The True Game by Sheri S. Tepper part one

“No, No, Mandor. It’s not…not courteous…” The hand, my hand, was slapped away by an armored glove, struck so violently that it lay bleeding upon the table before drunken-Peter while the other me watched, watched.

The King called again. “Is it not forbidden to call challenge during Festival or in a Schooltown, Mandor? Have you not learned it so?

Answered by crowing laughter. “Many things are forbidden, Mertyn. Many things. Still, we do them.”

“True. Well, if you would have it so, Prince¾then have it so. I move.”

And from behind one of the crystal fountains which had hidden him from us came that lonely Sorcerer I had wondered at, striding into the light until he stood just behind the King, full of silent waiting, clear as glass, holding whatever terrible thing he had been given to hold.

Drunken-Peter felt Mandor stiffen, saw the armored hand clench with an audible clang. Drunken-Peter looked up to see sweat bead the Prince’s forehead, to see a vein beating beside a glaring eye. From the Sorcerer below light began to well upward, a force as impersonal as water building behind a dam. Peter-who-watched knew the force would be unleashed at the next move. Drunken-Peter knew nothing, only sat dizzy and half sick before the puddled wine and remnants of the feast as Prince Mandor stooped above him to say:

“Peter…I do not wish to be…discourteous…” The voice hummed with tension, cracked with strain. With what enormous effort did he then make it light and caressing? “Go down and tell Gamesmaster Mertyn I did but…jest. Invite him to have wine with us…” Peter-who-watched screamed silently above. Drunken-Peter staggered to his feet, struggled into a jog past the tall Demon, imagining as he went an expression of¾was it scorn? on that face below the half helm, then down the long flight of stairs toward the garden, lurching, mouth open, eyes fixed upon Gamesmaster Mertyn, onto the red-washed pave, hearing from above the cry of frustrated fury, “Talisman…to King’s Blood Four.”

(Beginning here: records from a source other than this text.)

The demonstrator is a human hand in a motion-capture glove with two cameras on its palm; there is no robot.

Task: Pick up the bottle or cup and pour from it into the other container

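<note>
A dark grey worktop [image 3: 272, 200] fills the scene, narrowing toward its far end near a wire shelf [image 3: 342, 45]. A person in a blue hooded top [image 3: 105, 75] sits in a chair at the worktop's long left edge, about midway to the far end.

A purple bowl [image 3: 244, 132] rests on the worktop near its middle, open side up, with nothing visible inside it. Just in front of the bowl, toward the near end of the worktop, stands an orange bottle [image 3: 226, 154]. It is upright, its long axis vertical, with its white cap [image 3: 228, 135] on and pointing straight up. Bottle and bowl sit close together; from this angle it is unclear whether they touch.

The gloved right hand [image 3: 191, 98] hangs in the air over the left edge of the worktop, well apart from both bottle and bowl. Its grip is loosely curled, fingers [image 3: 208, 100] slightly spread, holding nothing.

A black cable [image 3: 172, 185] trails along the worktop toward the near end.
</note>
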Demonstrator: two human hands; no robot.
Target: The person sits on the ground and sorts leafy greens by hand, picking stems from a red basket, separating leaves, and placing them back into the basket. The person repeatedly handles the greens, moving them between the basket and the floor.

Peter-above saw the power strike. Drunken-Peter cried as he fell, “No. No, Mandor. You would not be so false to me…to me…” before the darkness fell.

I woke in a tower room, a strange room, narrow windows showing me clouds driven across a gray sky. It hurt to move my head. At the bedside Chance sat, dozing, and my movement wakened him. He hrummed and hruphed himself into consciousness.

“Feel better? Well then, you wouldn’t know whether you do or not, would you? You wouldn’t even know how lucky you are.”

“I’m not…dead. I should be dead.”

“Indeed you should. Sacrificed in the play, like a pawn, dead as a pantry mouse under the claws of the cat. You would be, too, except for this.”

He picked my ragged jacket from the floor, holding it so that I could see what the rents revealed, a tracery of golden thread and silver wire, winking red eyes of tiny gems set into the circuits of stitchery in the lining.

“He bade Nitch sew this into your jacket. Just in case.”

“How did he know? I don’t understand…”

“It would be hard to understand,” said Chance, “except by one long mired in treachery. Ah. But Mertyn is not young, lad. He has seen much and studied more. He saw those ribbons, and he knew. Oh, if they’d been a few colorful tilings such as any friend might give, he’d have understood. A love gift, after all. But those you had? Nothing else like them in the town? What purpose a gift like that?”

“I thought he gave them to me so that he would know me among all the other maskers…”

“Then you saw deep, lad, and didn’t know it.”

“Did he mean to play me, even then?” I cried in my belly, a hard knot of pain there which hurt more than the fire beneath the bandages on my face and arms.

Chance shrugged, leaned to smooth my pillow. “Do you students know what you will play before the game begins? You set your pieces out in the game box, all shining, the ones you think you’ll play and the ones you hold in reserve. Maybe he brought you along to see him win. But, he wasn’t strong enough to win against the King, and he wasn’t brave enough to stand against the move and bear the play as it came, so he threw you into the game like a bone to a Fustigar.”